Schon der 2.0T verfügt über LED-Scheinwerfer, gesteppte Lederpolsterung, elektrische (und beheizbare) 12-Wege-Vordersitze, elektrische Heckklappe mit Freisprecheinrichtung, Nappaleder-Innenausstattung, Heads-up-Display, Surround-View-Monitor und Lexicon by Harman Premium Audio System mit 15 Lautsprechern.
Und dann ist da noch die verführerische Erfahrung, einen Genesis zu besitzen. Sie erhalten fünf Jahre lang alles – unbegrenzte Kilometer-Garantie, kostenlosen Service, Pannenhilfe, ein Fünf-Jahres-Abonnement für Genesis Connected Services und planmäßige Serviceabholung un d-lieferung durch “Genesis to You” ist eine Probefahrt. Außerdem gibt es einen zweijährigen “Concierge Lifestyle”-Service, ähnlich dem Lexus Encore-Programm von vor 20 Jahren. Dieser ermöglicht es, dass die Logistik für die Probleme anderer Leute angewählt oder gemailt werden kann, um Urlaube, Restaurants und Lebenserfahrungen zu buchen, indem man einfach eine E-Mail schickt und eine Frage stellt.
Wie der globale CEO (und ehemalige Rennfahrer) Manfred Fitzgerald betonte, “wird Genesis immer den Kunden in den Mittelpunkt stellen und dem Kunden Zeit zurückgeben.”
Aber ist der G70 das Wagnis wert? Wenn Sie großen Wert auf die stressfreie Möglichkeit legen, einen Genesis zu besitzen, und sich nicht daran stören, dass der G70 kein europäisches Gütesiegel hat, dann sollte diese Premium-Sportlimousine trotz der Fahrwerksverbesserungen am Nürburgring die Erwartungen übertreffen.
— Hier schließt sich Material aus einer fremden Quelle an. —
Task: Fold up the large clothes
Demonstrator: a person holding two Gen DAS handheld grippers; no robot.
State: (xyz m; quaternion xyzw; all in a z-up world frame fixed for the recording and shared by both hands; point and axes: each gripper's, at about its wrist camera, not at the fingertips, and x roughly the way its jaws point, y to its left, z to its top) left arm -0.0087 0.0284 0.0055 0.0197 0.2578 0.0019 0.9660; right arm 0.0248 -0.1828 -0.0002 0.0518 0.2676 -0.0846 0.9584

Er sieht gut aus, ist umfangreich ausgestattet und vermittelt beim Fahren Vertrauen – ein echter Charme.
Leider reicht seine Anziehungskraft nicht ganz an eine Limousine heran, die ein echter viersitziger Interstate Express sein kann. In Bezug auf die Gesamtpraktikabilität gewinnt der G70 überzeugend gegen die 3er-Serie oder den A4. Aber als interessante Alternative zu den üblichen Premium-Verdächtigen ist er vielversprechender, als viele ihm zutrauen.